Belirsizlikle İlişkili Depresyon, Soyut Hedefler
Birleşik Krallık'ta yapılan yeni bir araştırma çalışması, depresif olanlar ile depresyonu olmayanlar arasında hedef belirleme davranışında bir farklılık olduğunu öne sürüyor.Liverpool Üniversitesi bilim adamları, klinik depresyonu olan bireylerin ulaşılması zor olan genelleştirilmiş hedefler koyma olasılığının daha yüksek olduğunu, depresif olmayan bireylerin ise ulaşılabilen belirli hedeflere sahip olma olasılığının daha yüksek olduğunu buldu.
Araştırma için katılımcılardan kısa, orta veya uzun vadede herhangi bir zamanda ulaşmak istedikleri hedefleri listelemeleri istendi. Psikolog Dr. Joanne Dickson daha sonra depresyondan muzdarip olanlarla olmayanları karşılaştıran listeleri analiz etti.
Hedefler, özgünlüklerine göre kategorize edildi - örneğin, "mutlu olmak" gibi küresel veya soyut bir hedef genel bir hedefi temsil ederken, "bu yaz beş mil maraton zamanımı iyileştirmek" gibi bir hedef, özel hedef.

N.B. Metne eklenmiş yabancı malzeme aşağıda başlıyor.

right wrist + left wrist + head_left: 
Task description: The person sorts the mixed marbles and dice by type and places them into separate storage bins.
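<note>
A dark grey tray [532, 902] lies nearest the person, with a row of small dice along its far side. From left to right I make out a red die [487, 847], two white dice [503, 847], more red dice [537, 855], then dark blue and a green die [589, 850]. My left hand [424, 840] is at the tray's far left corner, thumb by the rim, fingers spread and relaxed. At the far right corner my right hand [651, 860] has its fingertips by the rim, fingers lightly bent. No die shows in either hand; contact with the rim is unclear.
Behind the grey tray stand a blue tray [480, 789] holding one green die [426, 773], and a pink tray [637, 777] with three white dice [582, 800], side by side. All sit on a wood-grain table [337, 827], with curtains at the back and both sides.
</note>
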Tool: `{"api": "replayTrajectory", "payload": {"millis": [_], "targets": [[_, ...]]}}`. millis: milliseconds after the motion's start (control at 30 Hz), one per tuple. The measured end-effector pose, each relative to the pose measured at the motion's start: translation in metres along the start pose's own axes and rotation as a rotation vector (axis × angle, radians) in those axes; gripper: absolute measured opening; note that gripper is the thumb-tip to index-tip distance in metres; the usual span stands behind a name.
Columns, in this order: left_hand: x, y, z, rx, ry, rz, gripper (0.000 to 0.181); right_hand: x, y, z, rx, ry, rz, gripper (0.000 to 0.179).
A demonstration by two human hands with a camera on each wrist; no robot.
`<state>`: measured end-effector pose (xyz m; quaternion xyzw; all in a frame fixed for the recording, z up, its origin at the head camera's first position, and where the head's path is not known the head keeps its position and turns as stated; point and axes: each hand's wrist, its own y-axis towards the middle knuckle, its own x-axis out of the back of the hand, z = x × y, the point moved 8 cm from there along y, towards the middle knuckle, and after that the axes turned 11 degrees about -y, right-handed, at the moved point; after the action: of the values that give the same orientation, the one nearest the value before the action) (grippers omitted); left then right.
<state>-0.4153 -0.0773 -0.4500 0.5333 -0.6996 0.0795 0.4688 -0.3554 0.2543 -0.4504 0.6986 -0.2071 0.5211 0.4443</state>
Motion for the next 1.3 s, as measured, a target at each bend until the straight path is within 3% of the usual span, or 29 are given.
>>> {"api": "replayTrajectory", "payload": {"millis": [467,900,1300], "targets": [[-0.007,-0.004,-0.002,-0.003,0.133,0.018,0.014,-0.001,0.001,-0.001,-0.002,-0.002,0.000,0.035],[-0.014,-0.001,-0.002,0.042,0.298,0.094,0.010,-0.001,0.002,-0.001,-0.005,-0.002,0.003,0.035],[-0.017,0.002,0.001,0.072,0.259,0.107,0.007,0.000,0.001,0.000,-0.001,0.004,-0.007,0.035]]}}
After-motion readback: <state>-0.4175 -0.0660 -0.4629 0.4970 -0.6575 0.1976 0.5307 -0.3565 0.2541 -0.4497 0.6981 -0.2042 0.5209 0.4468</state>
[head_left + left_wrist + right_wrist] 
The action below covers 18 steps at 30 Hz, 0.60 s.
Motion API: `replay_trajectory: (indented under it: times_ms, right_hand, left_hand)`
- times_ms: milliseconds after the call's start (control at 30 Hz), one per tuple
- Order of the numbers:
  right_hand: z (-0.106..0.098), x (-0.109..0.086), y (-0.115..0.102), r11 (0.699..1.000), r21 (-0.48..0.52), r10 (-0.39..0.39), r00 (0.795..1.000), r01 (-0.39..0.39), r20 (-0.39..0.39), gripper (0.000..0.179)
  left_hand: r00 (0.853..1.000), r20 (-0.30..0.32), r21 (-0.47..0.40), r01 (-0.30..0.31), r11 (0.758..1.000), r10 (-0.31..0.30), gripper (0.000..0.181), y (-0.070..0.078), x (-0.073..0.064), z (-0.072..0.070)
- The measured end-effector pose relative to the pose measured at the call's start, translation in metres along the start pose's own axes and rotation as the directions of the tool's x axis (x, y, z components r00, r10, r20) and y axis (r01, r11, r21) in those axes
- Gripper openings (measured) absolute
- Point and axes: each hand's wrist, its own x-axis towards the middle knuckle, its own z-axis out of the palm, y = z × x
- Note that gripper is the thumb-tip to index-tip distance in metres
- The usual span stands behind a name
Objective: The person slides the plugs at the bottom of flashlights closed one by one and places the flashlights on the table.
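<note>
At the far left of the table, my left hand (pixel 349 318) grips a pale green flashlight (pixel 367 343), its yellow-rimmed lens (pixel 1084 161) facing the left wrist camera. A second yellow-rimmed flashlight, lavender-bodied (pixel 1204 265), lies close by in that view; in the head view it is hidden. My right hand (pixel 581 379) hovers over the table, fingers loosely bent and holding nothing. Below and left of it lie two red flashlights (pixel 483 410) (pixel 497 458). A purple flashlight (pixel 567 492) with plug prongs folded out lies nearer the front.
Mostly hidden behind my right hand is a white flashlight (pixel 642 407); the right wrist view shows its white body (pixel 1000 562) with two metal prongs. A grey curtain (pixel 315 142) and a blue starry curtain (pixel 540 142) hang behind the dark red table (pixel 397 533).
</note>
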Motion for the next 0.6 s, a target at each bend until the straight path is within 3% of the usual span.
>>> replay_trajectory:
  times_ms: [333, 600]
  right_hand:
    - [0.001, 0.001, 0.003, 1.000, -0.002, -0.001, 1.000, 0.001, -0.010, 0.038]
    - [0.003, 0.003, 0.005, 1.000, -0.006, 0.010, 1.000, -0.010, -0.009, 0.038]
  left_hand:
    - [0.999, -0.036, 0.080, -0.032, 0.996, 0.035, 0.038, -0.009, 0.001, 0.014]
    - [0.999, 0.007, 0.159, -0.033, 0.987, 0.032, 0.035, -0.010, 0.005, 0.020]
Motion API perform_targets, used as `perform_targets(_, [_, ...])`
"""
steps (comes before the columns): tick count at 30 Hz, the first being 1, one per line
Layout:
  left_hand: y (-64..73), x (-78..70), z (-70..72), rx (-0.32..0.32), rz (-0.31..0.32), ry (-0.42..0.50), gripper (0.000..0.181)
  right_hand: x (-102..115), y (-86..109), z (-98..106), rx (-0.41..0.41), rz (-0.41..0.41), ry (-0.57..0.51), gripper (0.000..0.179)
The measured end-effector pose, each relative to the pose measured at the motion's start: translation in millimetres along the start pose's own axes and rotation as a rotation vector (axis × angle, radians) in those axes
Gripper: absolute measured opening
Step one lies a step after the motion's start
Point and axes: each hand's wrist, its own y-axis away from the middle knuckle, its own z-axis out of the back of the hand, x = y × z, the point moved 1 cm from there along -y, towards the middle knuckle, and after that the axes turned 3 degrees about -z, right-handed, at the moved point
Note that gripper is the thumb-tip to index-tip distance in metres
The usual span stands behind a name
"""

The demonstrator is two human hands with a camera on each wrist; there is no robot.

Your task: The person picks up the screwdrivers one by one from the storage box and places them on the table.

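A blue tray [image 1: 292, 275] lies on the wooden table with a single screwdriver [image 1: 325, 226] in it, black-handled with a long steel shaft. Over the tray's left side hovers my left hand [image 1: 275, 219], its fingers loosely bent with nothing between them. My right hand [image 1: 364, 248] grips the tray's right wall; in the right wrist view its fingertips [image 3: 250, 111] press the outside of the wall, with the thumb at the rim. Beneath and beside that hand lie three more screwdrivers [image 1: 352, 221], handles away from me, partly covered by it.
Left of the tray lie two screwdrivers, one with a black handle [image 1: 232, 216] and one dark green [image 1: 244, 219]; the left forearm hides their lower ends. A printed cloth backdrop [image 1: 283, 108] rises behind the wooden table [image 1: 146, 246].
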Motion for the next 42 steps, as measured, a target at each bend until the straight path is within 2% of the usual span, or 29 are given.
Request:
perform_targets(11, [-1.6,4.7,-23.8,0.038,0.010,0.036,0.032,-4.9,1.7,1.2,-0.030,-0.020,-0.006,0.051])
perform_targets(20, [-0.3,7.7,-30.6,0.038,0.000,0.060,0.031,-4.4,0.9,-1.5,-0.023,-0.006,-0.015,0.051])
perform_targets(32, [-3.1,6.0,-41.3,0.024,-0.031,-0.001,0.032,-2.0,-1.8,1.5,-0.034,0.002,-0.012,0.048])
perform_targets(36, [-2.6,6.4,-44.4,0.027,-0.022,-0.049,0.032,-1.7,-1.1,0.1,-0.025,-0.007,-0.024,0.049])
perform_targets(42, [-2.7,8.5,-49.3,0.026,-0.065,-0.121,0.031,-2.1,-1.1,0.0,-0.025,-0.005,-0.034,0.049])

Araştırmacılar, her iki grubun da aynı sayıda hedefi oluştururken, depresyonu olan kişilerin daha genel ve daha soyut olan hedefleri listelediğini buldular. Çalışma ayrıca, depresif kişilerin hedeflerine ulaşmak ve ulaşamamak için spesifik olmayan nedenler sunma olasılığının çok daha yüksek olduğunu buldu.
Dickson, "Klinik depresyonu olan kişilerin listelediği hedeflerin belirli bir odaklanmadan yoksun olduğunu, bu hedeflere ulaşmayı zorlaştırdığını ve dolayısıyla olumsuz düşüncelerin aşağı yönlü bir döngüsünü yarattığını gördük," dedi.
Araştırmacılar, çok geniş ve soyut hedeflere sahip olmanın depresyonu sürdürebileceğini ve şiddetlendirebileceğini söylüyor.
Spesifik olmayan hedefler daha belirsizdir ve bu nedenle görselleştirilmesi daha zordur. Hedefleri görselleştirmek zorsa, bunları gerçekleştirme beklentisinin azalmasıyla sonuçlanabilir ve bu da onları denemek ve başarmak için daha düşük motivasyonla sonuçlanır.
Dickson, "Depresyonun olumsuz düşüncelerle ve aşırı genelleme eğilimiyle, özellikle de insanların kendileri ve geçmiş anıları hakkında nasıl düşündüklerine ilişkin olarak ilişkili olduğunu biliyoruz" dedi.
“Bu çalışma, ilk kez, bu özelliğin kişisel hedefleri de kapsayıp kapsamadığını inceledi. Klinik depresyonu olan kişilerin listelediği hedeflerin belirli bir odaklanmadan yoksun olduğunu, bu hedeflere ulaşmayı zorlaştırdığını ve dolayısıyla olumsuz düşüncelerin aşağı doğru bir döngüsünü yarattığını bulduk.
“Bu bulgular, klinik depresyonu tedavi etmenin etkili yeni yollarının geliştirilmesine bilgi verebilir.
"Depresyondaki insanların belirli hedefler belirlemelerine ve hedefe ulaşmak için belirli nedenler üretmelerine yardımcı olmak, bunları gerçekleştirme şanslarını artırabilir ve bu da depresyonla bağlantılı olumsuzluk döngüsünü kırabilir."